---------- PROVIDED DATA ----------

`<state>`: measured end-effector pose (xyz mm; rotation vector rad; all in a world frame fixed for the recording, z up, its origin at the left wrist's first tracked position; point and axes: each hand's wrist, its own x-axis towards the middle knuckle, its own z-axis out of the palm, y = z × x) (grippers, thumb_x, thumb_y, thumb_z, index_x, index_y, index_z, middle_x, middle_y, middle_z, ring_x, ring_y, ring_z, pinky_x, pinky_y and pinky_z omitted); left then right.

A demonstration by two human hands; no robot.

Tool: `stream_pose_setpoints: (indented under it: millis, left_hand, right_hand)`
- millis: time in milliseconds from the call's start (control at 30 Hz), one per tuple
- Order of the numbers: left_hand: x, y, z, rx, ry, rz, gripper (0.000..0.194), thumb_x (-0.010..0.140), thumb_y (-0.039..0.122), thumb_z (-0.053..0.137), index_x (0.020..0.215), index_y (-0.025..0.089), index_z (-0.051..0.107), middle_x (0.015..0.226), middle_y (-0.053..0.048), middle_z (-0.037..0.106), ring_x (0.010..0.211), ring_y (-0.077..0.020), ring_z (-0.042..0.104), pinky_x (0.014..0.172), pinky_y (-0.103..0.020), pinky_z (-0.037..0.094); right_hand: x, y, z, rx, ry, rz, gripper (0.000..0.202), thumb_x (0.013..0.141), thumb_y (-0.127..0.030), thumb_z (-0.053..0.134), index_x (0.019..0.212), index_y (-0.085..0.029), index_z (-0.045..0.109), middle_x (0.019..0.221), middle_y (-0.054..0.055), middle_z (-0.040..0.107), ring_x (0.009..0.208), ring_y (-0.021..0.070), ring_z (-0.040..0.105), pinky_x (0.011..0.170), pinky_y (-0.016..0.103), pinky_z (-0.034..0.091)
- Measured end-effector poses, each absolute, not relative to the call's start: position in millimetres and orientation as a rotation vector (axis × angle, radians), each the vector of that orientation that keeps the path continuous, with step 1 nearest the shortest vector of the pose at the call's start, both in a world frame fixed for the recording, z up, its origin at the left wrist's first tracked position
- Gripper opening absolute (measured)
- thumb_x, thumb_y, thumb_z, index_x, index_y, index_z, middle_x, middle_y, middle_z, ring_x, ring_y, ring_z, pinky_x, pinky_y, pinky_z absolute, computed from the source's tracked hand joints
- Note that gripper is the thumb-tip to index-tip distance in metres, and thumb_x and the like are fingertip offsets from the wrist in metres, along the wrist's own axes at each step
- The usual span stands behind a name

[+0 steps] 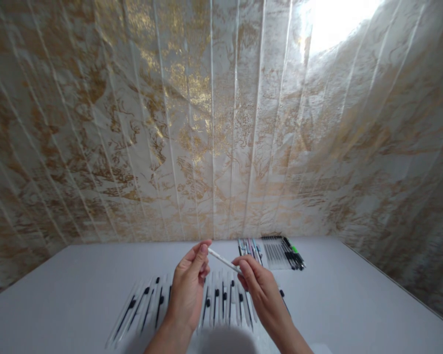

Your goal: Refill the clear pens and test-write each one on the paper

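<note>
A slim white pen barrel (223, 259) slants between my two hands above the table. Its upper left end is pinched by the thumb and fingers of my left hand (190, 278). My right hand (258, 285) grips the lower right end, fingers closed round it. Below the hands lies a row of pen parts: pale, see-through barrels (216, 305), dark thin refills (146, 309) and small black caps or clips (240, 297). My hands and wrists hide part of this row.
At the table's back stands a group of pastel pens (250, 248). Beside it lies a clear pack of black pens (276, 253) with a bright green piece (295, 249). A gold-patterned curtain (206, 147) hangs behind the white table (354, 305).
</note>
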<state>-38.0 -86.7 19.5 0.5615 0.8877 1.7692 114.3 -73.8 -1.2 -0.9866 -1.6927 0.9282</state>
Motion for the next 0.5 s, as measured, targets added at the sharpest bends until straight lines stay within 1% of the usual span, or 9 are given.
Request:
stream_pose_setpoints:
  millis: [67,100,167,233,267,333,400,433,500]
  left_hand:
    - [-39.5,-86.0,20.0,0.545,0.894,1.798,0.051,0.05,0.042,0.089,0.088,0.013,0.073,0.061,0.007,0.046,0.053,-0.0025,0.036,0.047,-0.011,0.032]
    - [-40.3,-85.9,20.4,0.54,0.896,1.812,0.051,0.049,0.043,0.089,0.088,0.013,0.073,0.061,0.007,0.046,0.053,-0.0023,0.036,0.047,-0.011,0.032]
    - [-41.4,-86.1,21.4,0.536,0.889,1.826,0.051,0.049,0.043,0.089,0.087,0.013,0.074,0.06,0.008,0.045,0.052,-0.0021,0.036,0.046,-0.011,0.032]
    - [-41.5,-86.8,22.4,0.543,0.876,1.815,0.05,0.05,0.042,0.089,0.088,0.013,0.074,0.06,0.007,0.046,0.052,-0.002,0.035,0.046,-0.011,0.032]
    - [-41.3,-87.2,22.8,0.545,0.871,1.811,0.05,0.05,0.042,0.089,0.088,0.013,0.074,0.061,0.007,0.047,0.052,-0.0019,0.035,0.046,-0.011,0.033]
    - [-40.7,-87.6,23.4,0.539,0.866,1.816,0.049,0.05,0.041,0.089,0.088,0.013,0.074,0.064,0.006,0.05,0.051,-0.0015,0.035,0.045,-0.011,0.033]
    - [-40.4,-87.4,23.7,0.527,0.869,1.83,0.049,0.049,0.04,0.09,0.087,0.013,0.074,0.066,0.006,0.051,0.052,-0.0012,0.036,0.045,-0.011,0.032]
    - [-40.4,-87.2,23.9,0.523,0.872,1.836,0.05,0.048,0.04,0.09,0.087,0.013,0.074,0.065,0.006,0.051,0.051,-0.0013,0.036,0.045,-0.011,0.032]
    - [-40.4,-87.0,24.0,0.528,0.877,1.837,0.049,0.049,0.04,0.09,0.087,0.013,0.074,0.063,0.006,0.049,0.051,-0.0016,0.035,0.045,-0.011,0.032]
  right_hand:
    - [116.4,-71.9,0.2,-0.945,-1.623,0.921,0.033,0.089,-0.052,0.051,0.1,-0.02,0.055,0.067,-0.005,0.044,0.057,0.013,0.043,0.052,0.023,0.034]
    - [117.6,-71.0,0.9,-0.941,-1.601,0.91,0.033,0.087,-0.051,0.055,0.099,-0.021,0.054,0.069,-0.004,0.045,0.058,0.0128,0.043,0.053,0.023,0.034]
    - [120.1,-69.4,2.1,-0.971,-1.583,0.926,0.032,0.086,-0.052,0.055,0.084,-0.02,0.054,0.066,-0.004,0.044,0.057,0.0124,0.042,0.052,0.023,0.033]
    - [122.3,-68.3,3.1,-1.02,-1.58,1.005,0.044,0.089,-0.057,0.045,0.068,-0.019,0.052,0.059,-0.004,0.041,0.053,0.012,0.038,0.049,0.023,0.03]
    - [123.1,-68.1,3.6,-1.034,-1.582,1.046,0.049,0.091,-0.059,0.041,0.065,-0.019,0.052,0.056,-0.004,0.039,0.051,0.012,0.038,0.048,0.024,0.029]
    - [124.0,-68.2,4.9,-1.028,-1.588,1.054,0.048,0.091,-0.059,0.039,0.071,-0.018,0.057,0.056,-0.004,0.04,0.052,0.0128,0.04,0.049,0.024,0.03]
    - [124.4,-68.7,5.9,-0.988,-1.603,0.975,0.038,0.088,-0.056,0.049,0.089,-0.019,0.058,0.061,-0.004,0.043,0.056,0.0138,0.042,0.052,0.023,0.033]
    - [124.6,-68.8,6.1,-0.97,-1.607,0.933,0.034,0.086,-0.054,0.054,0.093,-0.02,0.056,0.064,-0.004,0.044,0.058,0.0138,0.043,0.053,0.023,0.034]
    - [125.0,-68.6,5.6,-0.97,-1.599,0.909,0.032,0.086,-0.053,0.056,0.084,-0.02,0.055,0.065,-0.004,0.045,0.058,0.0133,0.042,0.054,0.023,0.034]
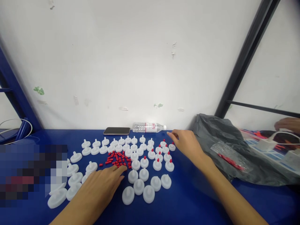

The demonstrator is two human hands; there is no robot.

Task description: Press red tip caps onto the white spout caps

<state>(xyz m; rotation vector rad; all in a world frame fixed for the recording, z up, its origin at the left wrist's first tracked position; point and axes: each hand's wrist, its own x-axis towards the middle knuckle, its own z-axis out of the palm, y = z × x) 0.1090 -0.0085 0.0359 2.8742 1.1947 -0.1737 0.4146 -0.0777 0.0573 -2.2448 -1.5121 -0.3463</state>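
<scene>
My left hand (103, 181) lies low over the near edge of a pile of small red caps (117, 157). Its index finger and thumb are apart, with nothing visible between them; the other fingertips are hidden. Raised at the right end of the rows is my right hand (185, 140), its thumb and forefinger slightly apart and apparently holding nothing. Just below its fingertips stands a white disc-shaped nozzle piece (172, 147) with a red tip. Several neighbouring white pieces (169, 166) wear red caps. Many bare white nozzle pieces (128, 195) surround the pile, some partly behind my left hand.
At the wall lie a dark phone (116, 131) and a clear plastic bottle (147, 127) on its side. A grey plastic sheet (211, 134) with a clear bag of red pieces (231, 159) covers the right side. Another person's hand (288, 125) shows far right. Blurred blocks hide the left edge.
</scene>
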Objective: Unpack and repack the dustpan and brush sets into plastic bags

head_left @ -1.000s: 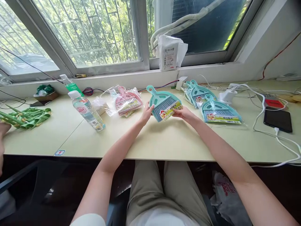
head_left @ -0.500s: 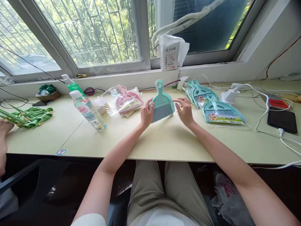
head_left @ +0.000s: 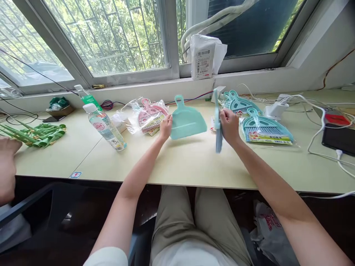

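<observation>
A mint-green dustpan (head_left: 188, 122) is held by its left edge in my left hand (head_left: 166, 128), its handle pointing away from me. My right hand (head_left: 229, 125) grips a small hand brush (head_left: 218, 129), turned edge-on with its grey-blue bristles downward. Brush and dustpan are apart, with a gap of table between them. Right of my right hand lies a packaged teal brush and dustpan set (head_left: 266, 129), and behind it are more teal sets (head_left: 240, 102). To the left of my left hand rests a pink set (head_left: 151, 114) in clear plastic.
Two bottles stand at left, a clear one (head_left: 107, 129) in front of a green-labelled one (head_left: 89, 96). Green stalks (head_left: 36, 133) lie near another person's hand (head_left: 9, 147). White cables, a charger (head_left: 276, 110) and a phone (head_left: 338, 138) occupy the right side.
The brush has come away from the dustpan and moved right in my right hand, turning edge-on. My left hand keeps the dustpan, whose smooth inside now shows.
</observation>
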Demonstrator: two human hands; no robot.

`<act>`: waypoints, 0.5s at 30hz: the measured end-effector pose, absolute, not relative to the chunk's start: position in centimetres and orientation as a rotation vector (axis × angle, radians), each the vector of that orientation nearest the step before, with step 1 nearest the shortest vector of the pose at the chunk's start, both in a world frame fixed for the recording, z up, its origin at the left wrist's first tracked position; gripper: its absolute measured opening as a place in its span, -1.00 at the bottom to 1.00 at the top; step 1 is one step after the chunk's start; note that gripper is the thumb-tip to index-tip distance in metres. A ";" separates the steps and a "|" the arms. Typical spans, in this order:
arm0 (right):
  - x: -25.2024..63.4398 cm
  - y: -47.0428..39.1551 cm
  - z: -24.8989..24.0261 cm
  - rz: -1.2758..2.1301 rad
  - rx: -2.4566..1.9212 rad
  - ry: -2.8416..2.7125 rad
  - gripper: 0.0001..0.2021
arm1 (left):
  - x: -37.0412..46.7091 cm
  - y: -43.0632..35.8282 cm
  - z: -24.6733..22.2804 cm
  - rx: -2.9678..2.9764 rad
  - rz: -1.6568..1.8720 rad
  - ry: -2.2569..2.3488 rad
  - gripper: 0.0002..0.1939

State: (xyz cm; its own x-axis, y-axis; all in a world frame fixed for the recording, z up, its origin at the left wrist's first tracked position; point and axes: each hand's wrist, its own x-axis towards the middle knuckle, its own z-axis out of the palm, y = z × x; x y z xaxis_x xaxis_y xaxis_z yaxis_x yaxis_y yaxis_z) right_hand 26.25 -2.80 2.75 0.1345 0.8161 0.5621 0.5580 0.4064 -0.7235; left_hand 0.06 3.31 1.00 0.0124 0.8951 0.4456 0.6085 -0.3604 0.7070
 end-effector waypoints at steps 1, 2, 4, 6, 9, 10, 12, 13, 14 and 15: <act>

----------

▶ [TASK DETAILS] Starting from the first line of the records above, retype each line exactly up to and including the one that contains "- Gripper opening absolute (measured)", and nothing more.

▶ [OUTPUT]
`<state>`: measured end-effector pose (xyz mm; rotation vector rad; all in a world frame fixed for the recording, z up, its origin at the left wrist's first tracked position; point and axes: each hand's wrist, its own x-axis towards the middle knuckle, its own z-axis out of the palm, y = z × x) (grippers, thumb_x, thumb_y, thumb_z, index_x, index_y, index_z, middle_x, middle_y, middle_z, ring_x, ring_y, ring_z, pinky_x, pinky_y and pinky_z omitted); left then right.

A demonstration by two human hands; no robot.

Tool: `stream_pose_setpoints: (indented under it: millis, left_hand, right_hand)`
- millis: time in milliseconds from the call's start (control at 30 Hz), one per tuple
- Order of the numbers: left_hand: x, y, z, rx, ry, rz, gripper (0.000..0.194), thumb_x (-0.010..0.140), thumb_y (-0.039..0.122), thumb_z (-0.053..0.137), index_x (0.020..0.215), index_y (-0.025..0.089), index_z (-0.051..0.107), middle_x (0.015..0.226), middle_y (-0.053..0.048), middle_z (-0.037..0.106), ring_x (0.010..0.211), ring_y (-0.077..0.020), ring_z (-0.042..0.104), pinky_x (0.014..0.172), pinky_y (-0.103..0.020), pinky_z (-0.037..0.094); right_hand: x, y, z, rx, ry, rz, gripper (0.000..0.202), thumb_x (0.013..0.141), thumb_y (-0.127..0.030), thumb_z (-0.053..0.134), index_x (0.019..0.212), index_y (-0.085..0.029), index_z (-0.045..0.109), middle_x (0.019..0.221), middle_y (-0.054..0.055), middle_z (-0.040..0.107), ring_x (0.009..0.208), ring_y (-0.021..0.070), ring_z (-0.040..0.105), pinky_x (0.011..0.170), pinky_y (-0.016..0.103), pinky_z (-0.034..0.091)
- Measured end-effector poses, each absolute, not relative to the call's start: position in millimetres and orientation as a rotation vector (axis × angle, radians), each the vector of that orientation that keeps the path continuous, with step 1 nearest the shortest vector of the pose at the call's start, both in a world frame fixed for the recording, z up, its origin at the left wrist's first tracked position
- Gripper opening absolute (measured)

This output has been given in full.